One strategy that HAS worked for the Ukrainians is shifting from Chinese to European sources. Taking advantage of the massive European defense renaissance currently underway, they have been able to shift from Chinese to EU components and thereby at least reduce dependance on Chinese parts from 90% to 38%. Diversification at least has reduced Chinese leverage even if it’s been impossible to full satisfy domestic demand.
“At the beginning of 2024, nearly 90% of the total value of imported drone components came from China. By the first half of 2025, this share had dropped to about 38%, with most of the remainder sourced from European Union suppliers.” (Snake Island Institute report)
Putting it all together in the chart and table below (also from the Snake Island Institute Report) we see how complicated a web the modern supply chain is for any complex industry - not just the drone one. China managed to make itself the workshop for the world while we were all napping, “transitioning to a services economy” and talking about “just in time efficiencies”. The meta theme of the west for the 2020s has been robustness over efficiency; nationalism and vs. globalism. This is just a microcosm of the same thing
Bottom line: after four years of conflict, a wartime economy with nearly 40% of GDP going to production, and a concerted effort to bypass Chinese supply chains and kick their component habit, Ukrainian manufacturers are still getting 38% of their components from them as of September 2025. If the Ukrainians are any example while OSC, DIU and others are aggressively funding US alternatives, it will be a minute before we are able to completely kick our chinese component habit, particularly as demand surges.
Where We Stand Now
The FCC’s action is in effect, and its authority to bar new foreign-made devices is live as of late December 2025. AP News
But the broader saga is still unfolding:
retroactive certification revocations remain possible but not automatic, which may cause further impacts from this decision.
Blue UAS lists continue to evolve
and industry efforts to localize component supply chains are only now getting traction.
Closing thoughts
Yes, the FCC finally acted: blocking new foreign drones (and their parts) from future U.S. authorization. That curbs the subsidization of Chinese drone dominance with American commercial dollars.
But:
Existing drones aren’t suddenly illegal.
Component supply chain issues could damage U.S. makers more than they help.

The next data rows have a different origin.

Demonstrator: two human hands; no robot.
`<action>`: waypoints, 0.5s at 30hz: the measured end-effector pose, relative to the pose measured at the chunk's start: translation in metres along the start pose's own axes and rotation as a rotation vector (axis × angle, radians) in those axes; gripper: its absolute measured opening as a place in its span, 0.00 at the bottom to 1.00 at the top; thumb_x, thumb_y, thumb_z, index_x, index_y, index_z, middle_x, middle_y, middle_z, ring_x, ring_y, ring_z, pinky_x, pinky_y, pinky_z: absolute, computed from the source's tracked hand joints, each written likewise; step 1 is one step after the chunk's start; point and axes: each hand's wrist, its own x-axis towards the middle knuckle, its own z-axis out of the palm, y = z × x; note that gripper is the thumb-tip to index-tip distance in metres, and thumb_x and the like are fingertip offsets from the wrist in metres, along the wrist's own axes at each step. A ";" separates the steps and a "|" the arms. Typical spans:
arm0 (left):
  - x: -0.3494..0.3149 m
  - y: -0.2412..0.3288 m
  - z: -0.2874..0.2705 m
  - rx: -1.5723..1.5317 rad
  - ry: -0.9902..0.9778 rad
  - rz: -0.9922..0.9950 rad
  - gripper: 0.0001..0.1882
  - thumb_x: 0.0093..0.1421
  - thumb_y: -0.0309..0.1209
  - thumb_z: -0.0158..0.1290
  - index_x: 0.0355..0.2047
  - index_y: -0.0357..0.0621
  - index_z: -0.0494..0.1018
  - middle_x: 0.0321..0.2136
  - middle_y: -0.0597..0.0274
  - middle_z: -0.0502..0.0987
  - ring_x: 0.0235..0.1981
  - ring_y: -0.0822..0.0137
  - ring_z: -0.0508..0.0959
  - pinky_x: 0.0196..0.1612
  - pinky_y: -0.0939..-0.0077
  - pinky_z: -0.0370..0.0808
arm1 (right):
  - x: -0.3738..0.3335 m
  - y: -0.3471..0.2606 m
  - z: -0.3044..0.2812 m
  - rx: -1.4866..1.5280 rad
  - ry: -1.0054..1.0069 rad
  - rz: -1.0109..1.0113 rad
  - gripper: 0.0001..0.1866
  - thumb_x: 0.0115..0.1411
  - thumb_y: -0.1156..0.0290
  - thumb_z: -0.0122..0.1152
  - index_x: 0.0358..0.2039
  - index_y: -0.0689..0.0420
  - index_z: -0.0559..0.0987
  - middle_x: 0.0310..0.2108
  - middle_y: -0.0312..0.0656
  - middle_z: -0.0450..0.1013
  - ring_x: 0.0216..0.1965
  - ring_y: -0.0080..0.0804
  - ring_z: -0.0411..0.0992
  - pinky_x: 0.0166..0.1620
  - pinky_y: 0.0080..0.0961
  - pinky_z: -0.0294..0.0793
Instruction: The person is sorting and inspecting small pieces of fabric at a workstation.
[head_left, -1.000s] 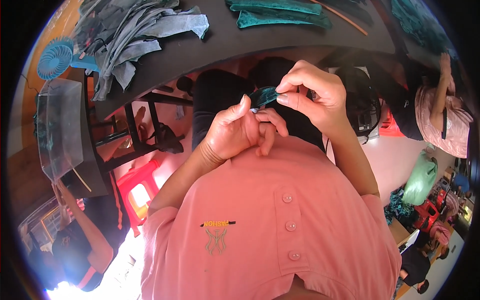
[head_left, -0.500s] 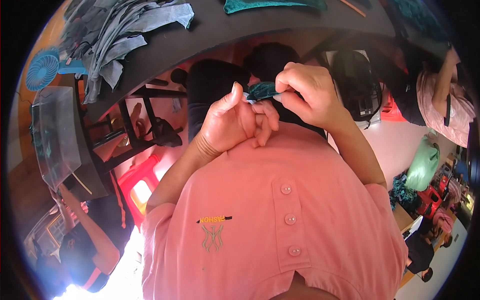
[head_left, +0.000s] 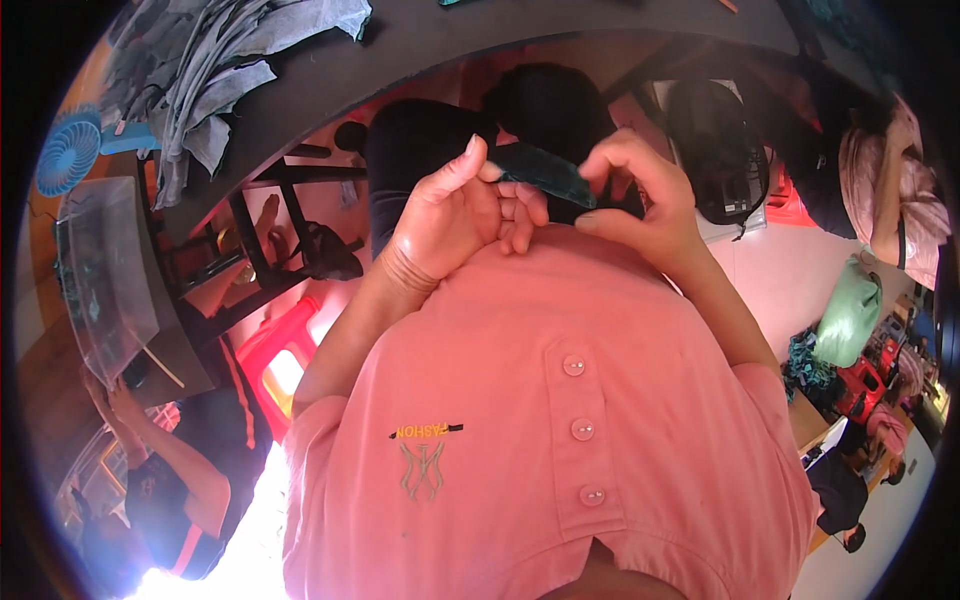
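A narrow strip of dark green velvety fabric (head_left: pixel 550 176) stretches over my lap. My left hand (head_left: pixel 465 205) has its left end pinched by the raised thumb, with the other fingers curled below. My right hand (head_left: pixel 645 200) is at the strip's right end. Its thumb and forefinger are spread apart, the forefinger very near or touching the fabric edge; which of these I cannot tell.
Grey fabric pieces (head_left: pixel 215 85) lie heaped on the dark table (head_left: pixel 440 50) ahead. A blue fan (head_left: pixel 70 150) and a clear plastic box (head_left: pixel 110 270) are at left, near another person's arm (head_left: pixel 175 450). A red stool (head_left: pixel 275 360) stands at left, a green bag (head_left: pixel 848 310) at right.
My right thumb and forefinger have parted from their pinch on the fabric. The strip now shows longer and slants down to the right. My left hand keeps its end.
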 end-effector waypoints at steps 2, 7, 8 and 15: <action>0.001 0.000 0.001 -0.077 -0.021 -0.050 0.32 0.65 0.59 0.41 0.40 0.39 0.75 0.32 0.47 0.77 0.25 0.60 0.75 0.34 0.71 0.71 | 0.014 -0.009 0.012 -0.466 0.162 -0.483 0.16 0.46 0.81 0.69 0.36 0.60 0.74 0.33 0.39 0.70 0.29 0.23 0.68 0.34 0.21 0.67; 0.003 0.000 -0.004 -0.047 -0.033 -0.135 0.30 0.65 0.55 0.43 0.44 0.36 0.74 0.33 0.47 0.77 0.26 0.62 0.76 0.35 0.72 0.71 | 0.017 0.003 0.008 -0.211 0.265 -0.081 0.05 0.53 0.75 0.65 0.28 0.62 0.77 0.24 0.34 0.69 0.28 0.20 0.67 0.33 0.17 0.65; 0.001 0.000 -0.005 0.030 -0.084 -0.128 0.30 0.66 0.53 0.44 0.47 0.34 0.73 0.34 0.47 0.77 0.27 0.62 0.76 0.35 0.73 0.72 | 0.017 0.002 0.001 0.028 0.319 -0.089 0.05 0.52 0.77 0.65 0.27 0.62 0.77 0.25 0.32 0.70 0.28 0.18 0.67 0.33 0.16 0.65; -0.028 0.025 -0.046 0.604 0.184 0.173 0.26 0.56 0.29 0.58 0.56 0.34 0.71 0.40 0.54 0.78 0.35 0.68 0.77 0.37 0.75 0.74 | -0.006 -0.029 -0.083 0.044 0.411 -0.131 0.03 0.55 0.79 0.58 0.31 0.63 0.77 0.26 0.38 0.72 0.24 0.24 0.70 0.29 0.19 0.68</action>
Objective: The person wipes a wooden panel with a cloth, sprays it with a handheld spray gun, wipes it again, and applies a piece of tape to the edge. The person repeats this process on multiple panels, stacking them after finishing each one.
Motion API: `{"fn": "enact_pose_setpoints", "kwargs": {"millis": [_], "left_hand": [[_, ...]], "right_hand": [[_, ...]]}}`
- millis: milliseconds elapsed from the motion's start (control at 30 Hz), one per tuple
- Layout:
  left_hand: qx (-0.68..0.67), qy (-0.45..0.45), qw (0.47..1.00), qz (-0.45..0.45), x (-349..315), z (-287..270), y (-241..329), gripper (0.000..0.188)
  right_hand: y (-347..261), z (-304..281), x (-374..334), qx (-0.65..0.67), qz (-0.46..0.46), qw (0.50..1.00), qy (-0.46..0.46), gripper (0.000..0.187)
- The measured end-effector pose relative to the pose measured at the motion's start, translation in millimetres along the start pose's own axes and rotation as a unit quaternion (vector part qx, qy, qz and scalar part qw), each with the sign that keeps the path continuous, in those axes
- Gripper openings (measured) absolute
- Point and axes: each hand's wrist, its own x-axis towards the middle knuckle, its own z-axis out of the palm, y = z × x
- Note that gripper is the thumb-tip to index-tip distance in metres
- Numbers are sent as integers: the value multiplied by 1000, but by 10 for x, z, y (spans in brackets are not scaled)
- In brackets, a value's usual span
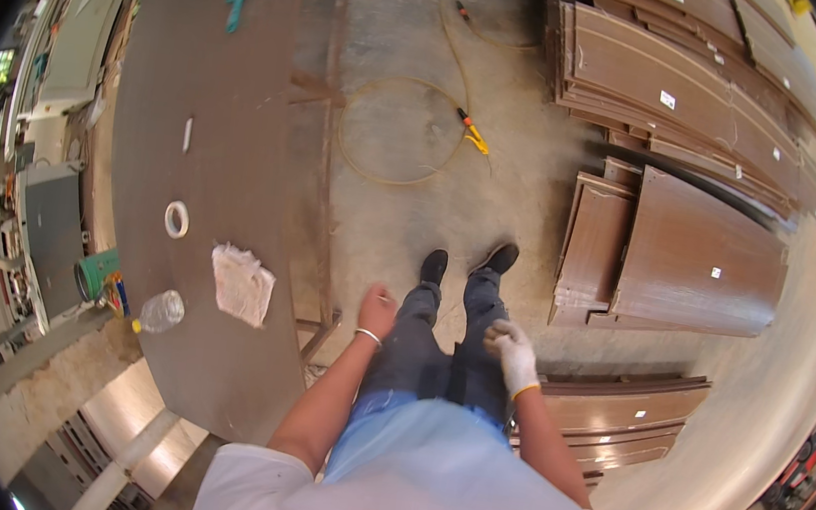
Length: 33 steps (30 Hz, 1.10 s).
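Observation:
Bare and wearing a pale wristband, my left hand (379,309) hangs beside the table's right edge with its fingers curled closed; whatever may be inside is too small to name. A white work glove (517,358) covers my right hand (510,349), held in front of my thigh. Its fingers are bent together, and their contents, if any, are hidden. Neither hand touches the long brown table (227,164) on the left. Nearest to my left hand on that table lies a crumpled whitish cloth (243,285).
On the table are a roll of tape (176,220), a clear bottle (161,312), a thin white stick (187,135) and a teal scraper-like tool (239,9). A yellow air blow gun (475,136) and its coiled hose (341,137) lie on the floor. Stacked brown panels (699,258) stand right.

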Motion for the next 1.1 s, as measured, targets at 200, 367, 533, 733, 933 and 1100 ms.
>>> {"fn": "enact_pose_setpoints", "kwargs": {"millis": [200,367,533,733,933,1100], "left_hand": [[322,-171,922,127,1445,1313,784,33],[576,-127,772,238,3628,2502,884,44],[684,-37,650,330,5500,3361,1129,50],[668,-236,693,136,5601,3800,1218,40],[555,-195,681,436,4034,3272,1596,26],[482,-254,665,511,2261,2592,1935,25]], "right_hand": [[123,253,952,-298,-108,947,-54,39],[93,134,1883,-241,-17,959,-151,46],[-67,-48,2287,-144,-34,972,-181,44],[-142,-137,2266,-119,-19,977,-174,45],[167,50,2254,127,1,983,-131,46],[538,215,2016,386,-36,922,11,65]]}}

“Foreign drones” is too broad a vernacular : there are Western and allied manufacturers that pose no national security threat.
I understand the need for shock and awe and a draconian approach to freeze the white labelling shell game DJI was preparing to use to get around sanctions/the covered list. But if this policy is going to serve real security goals, it needs clearer alignment with programs like Blue UAS and a more nuanced approach that distinguishes between China as a threat vector and the globalized supply chains that power modern drone tech.